Pesto Pasta with Roasted Portobello Mushroom Strips and Asparagus
For the Mushrooms:
1 cup creamy balsamic dressing
2 tsp minced garlic
1/2 cup vegetable broth
2 tsp creole mustard
1 tsp hot sauce
2 tsp creole seasoning
1 tsp fresh ground black pepper
2 tsp Worcestershire sauce
5-6 fresh portobello mushrooms, stems and gills removed*
Combine the first 8 ingredients in a mixing bowl. Dip each portobello mushroom in the mixture to coat them completely. Refrigerate for 1 hour.
Preheat oven to 350 degrees.
After the mushroom have marinated, place them on a baking sheet with the top side down. Cover the baking sheet completely with aluminum foil and bake for 7 minutes. Remove the foil and bake for 5 more minutes. Allow the mushrooms to cool, then cut them into 3/4 inch wide strips.

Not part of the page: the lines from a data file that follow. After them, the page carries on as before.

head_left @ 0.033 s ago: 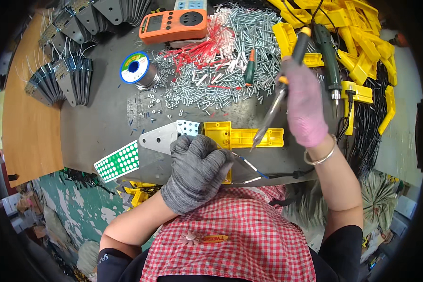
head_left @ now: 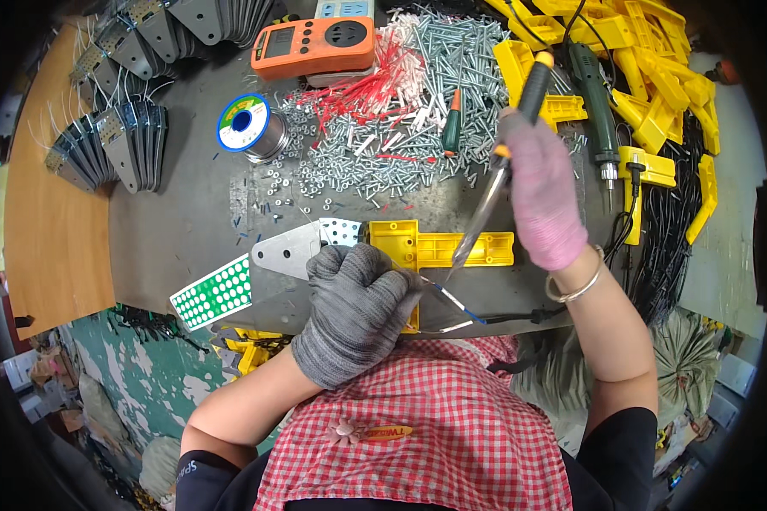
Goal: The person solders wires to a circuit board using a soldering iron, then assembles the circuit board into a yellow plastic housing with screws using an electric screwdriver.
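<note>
My left hand (head_left: 354, 294), in a grey knit glove, is closed over the joint between a grey metal plate (head_left: 285, 251) and a yellow plastic housing (head_left: 464, 249). A thin blue-and-white wire (head_left: 452, 300) runs into its fingertips, which are partly hidden. My right hand (head_left: 544, 192), in a pink glove with grey fingertips, grips a soldering iron (head_left: 533, 89) with a black and yellow handle. The iron's metal tip slants down over the housing's right arm, apart from my left hand. Left of the plate lies a green strip with white dots (head_left: 215, 292).
Behind the hands are a solder spool (head_left: 251, 128), a heap of screws (head_left: 460, 51), red and white sleeves, a green-handled screwdriver (head_left: 452, 128) and an orange meter (head_left: 315, 47). Yellow housings (head_left: 648, 51) and a green power screwdriver (head_left: 594, 102) lie right; metal plates (head_left: 132, 145) stand left.
My right hand has shifted slightly left and toward me, with the soldering iron's tip a little lower and further left. My left hand stays in place.
</note>
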Demonstrator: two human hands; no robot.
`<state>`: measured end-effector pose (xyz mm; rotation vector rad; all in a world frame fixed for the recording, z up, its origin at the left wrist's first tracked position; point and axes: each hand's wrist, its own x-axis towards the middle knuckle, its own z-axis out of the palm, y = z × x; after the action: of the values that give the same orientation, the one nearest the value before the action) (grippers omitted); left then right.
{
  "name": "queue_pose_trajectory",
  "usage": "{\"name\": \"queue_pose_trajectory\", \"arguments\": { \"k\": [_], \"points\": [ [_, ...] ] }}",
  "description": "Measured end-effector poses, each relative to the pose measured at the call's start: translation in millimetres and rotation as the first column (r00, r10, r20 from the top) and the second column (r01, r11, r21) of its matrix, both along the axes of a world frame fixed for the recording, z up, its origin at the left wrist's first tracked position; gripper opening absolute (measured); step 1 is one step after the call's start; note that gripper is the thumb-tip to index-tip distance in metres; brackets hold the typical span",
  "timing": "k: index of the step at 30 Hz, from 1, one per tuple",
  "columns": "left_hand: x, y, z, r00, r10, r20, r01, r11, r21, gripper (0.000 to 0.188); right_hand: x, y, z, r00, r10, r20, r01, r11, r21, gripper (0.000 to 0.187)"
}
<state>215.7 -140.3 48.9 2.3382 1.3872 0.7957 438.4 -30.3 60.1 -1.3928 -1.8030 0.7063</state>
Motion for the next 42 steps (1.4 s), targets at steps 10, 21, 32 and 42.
{"name": "queue_pose_trajectory", "arguments": {
  "k": [10,21,32,42],
  "points": [
    [5,-2,-5,1.0,0.021,0.011,-0.022,1.0,0.019,0.021,-22,-4,-5,0.969,-0.106,-0.222,0.064,0.98,-0.188,0.032],
    [4,-1,-7,0.999,-0.014,0.035,0.014,1.0,-0.01,0.021,-24,-4,-8,0.974,-0.052,-0.222,0.011,0.983,-0.181,0.031],
    [2,-1,-8,0.999,-0.041,0.033,0.041,0.999,-0.005,0.022,-26,-4,-8,0.983,0.013,-0.182,-0.054,0.973,-0.224,0.031],
    [-17,-17,18,0.978,0.015,0.208,0.022,0.984,-0.176,0.027,-19,-10,7,0.972,-0.026,-0.232,-0.035,0.966,-0.256,0.033]
  ]
}}
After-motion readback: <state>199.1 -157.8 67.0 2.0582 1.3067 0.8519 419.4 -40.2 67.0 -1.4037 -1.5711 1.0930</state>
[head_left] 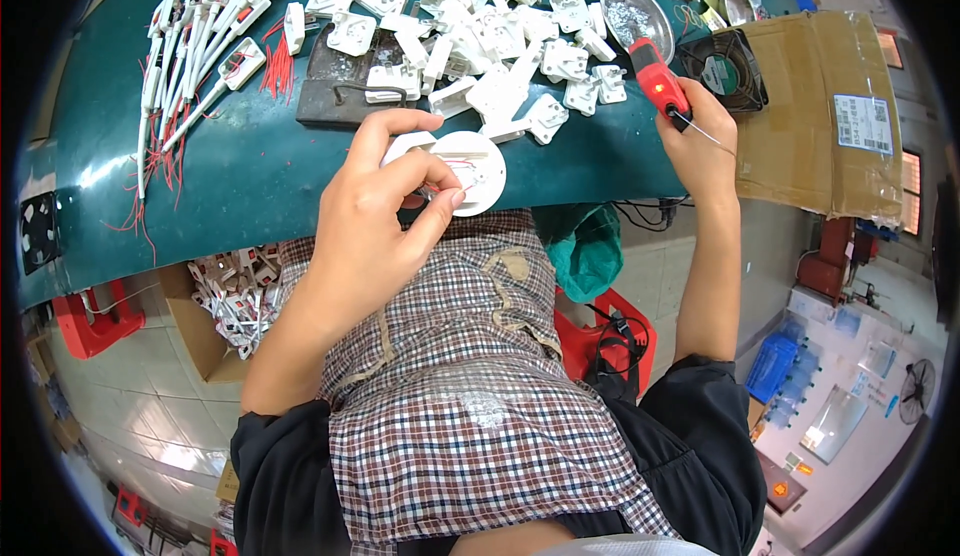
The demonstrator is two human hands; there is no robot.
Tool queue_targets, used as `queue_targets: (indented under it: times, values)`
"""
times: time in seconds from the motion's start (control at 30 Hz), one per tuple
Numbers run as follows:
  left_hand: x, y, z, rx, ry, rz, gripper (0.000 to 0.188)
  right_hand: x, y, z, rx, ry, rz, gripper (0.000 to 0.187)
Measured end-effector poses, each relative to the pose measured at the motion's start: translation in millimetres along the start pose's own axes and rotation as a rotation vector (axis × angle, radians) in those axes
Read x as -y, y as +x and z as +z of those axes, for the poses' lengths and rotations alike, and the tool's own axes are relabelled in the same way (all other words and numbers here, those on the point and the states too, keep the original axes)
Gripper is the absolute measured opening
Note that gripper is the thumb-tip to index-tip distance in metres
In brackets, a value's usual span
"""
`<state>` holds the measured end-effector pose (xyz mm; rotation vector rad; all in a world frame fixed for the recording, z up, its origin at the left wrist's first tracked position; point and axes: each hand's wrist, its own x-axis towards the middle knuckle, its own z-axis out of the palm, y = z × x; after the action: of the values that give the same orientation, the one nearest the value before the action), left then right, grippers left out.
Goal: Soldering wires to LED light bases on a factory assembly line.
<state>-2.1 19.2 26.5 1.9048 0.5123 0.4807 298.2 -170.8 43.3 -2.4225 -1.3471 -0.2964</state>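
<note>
My left hand (370,206) is closed at the near table edge. It grips a round white plastic housing (485,171) with thin red wires and metal strips inside; thumb and forefinger pinch at its lower side. Further right, my right hand (700,136) is wrapped round a red-and-black hand-held power tool (655,81) with a lit red light. A thin, wire-like line runs past that hand's fingers. The tool is raised beside a metal bowl (637,16) of small silvery pieces, apart from the housing. Beyond my left hand lies a dark metal block (325,101) with a handle.
White plastic plug parts (500,36) are heaped across the green table (240,186). White wired sticks (195,56) and red wires (278,71) lie left. A black fan (722,68) and cardboard (800,106) stand right. Below are a box of parts (205,341) and a green bag (585,256).
</note>
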Motion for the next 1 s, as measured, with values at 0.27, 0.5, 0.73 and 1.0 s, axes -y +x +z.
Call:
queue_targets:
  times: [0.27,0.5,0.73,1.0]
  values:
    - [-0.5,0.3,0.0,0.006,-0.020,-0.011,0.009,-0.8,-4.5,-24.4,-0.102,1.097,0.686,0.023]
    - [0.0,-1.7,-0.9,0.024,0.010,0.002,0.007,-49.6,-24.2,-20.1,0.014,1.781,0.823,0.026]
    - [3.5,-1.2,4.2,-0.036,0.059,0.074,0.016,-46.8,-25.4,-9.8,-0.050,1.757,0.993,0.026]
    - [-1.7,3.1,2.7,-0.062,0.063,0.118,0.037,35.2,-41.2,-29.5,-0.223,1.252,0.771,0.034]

* the gills are on the under side of the mushroom and become tough and bitter when cooked. They are easily removed by gently scraping the underside of the mushroom with a teaspoon.
For the asparagus:
1 lbs Asparagus, fresh
2 Tbl Olive oil
1 tsp Salt
1/2 tsp Pepper
Preheat oven to 350 degrees.
Toss the asparagus with olive oil, salt and pepper. Place on baking sheet lined with wax paper. Bake 12 minutes. Remove from oven and sprinkle the almonds over the asparagus.
3 cups loosely packed basil leaves, washed and dried very well
1/3 cup pinenuts
1/4 cup parmesan cheese, freshly grated
1 Tbl garlic, minced
1 tsp kosher salt1/2 cup extra virgin olive oil
In a food processor, combine the basil, pine nuts, cheese, garlic and salt and puree. With the processor still running, slowly drizzle in the olive oil. Remove the lid and scrape down the sides of the processor to make sure there are no large pieces of basil, puree for another 30-40 seconds. Use immediately or refrigerate covered with plastic for up to 4 days. The plastic wrap should be placed directly on the surface of the pesto to prevent discoloration. Pesto make also be frozen in an airtight container and held for one month.
For the pasta:
1 pound Bowtie pasta
2 Tbl olive oil
1/4 cup chicken or vegetable broth
3/4 cup fresh pesto
1/2 tsp salt
1/4 tspfresh ground pepper
3/4 cup Romano cheese, coarsely grated
Cook the pasta according to the directions on the package, drain and rinse with hot water.
In a large sauté pan, melt the olive oil over medium heat. Place the cooked mushrooms in the pan and heat for 3-4 minutes. Add in the broth, pesto, salt and pepper. Add the cooked pasta to the pan and mix well so that the pasta is evenly coated with the pesto.
Divide the pasta onto serving dishes, and sprinkle the pasta with the shredded Romano cheese. Divide the asparagus among the serving dishes and serve immediately.